Various studies show that AI can outperform doctors when making diagnoses and developing treatment plans. For instance, the Harvard Business Review found in 2019 that AI did a better job of diagnosing patients and delivering cost-effective care than doctors.

However, medicine is a highly complicated industry, and technology and humans do not always reach the same conclusions.

For instance, algorithms can be faulty or inconclusive; systems may not consider nuance or patient details that influence diagnosis and treatment. Under these circumstances, decisions – and possibility liability – can fall solely on doctors’ shoulders. 

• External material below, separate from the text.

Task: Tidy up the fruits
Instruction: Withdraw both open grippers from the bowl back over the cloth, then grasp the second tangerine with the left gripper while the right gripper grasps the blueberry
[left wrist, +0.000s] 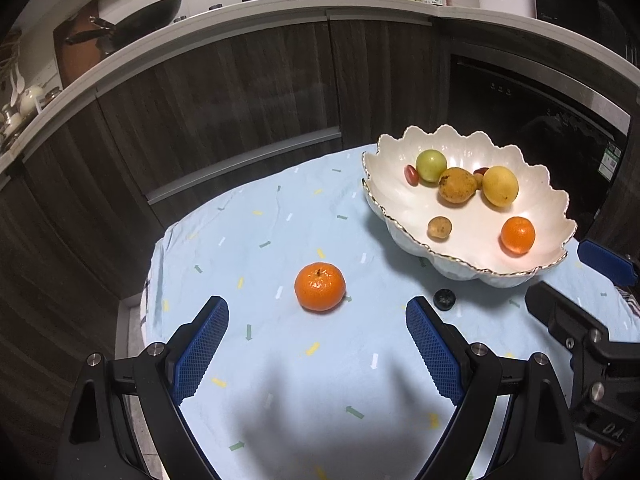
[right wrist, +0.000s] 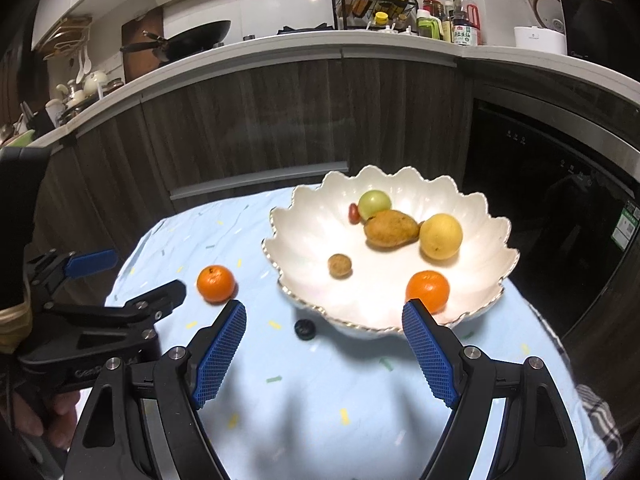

What happens when a conflict arises?

In general, physicians do not find it easy to dispute AI conclusions or reject recommendations. As this article notes, doing so can leave practitioners vulnerable to conflicts, including medical malpractice claims. 

However, doctors should have the support and resources to make decisions in the best interests of their patients, even if they conflict with technology. Some strategies include:

  • Involving patients by explaining clinical ambiguity so they can make informed decisions and participate in their care
  • Seeking multiple algorithms or technologies to reach a consensus opinion
  • Preparing a rationale to justify the rejection of AI’s conclusions
  • Getting a second opinion from another practitioner

These approaches can allow doctors to provide the care they believe is correct, even if AI says something different.

Working together

For the most part, AI can improve and augment the invaluable services doctors and nurses provide. However, neither human nor technology is perfect, and there can be delays or decisions that ultimately compromise care. 

Under these circumstances, determining which element is liable and where a mistake may have occurred will be vital in improving systems and identifying which party is responsible.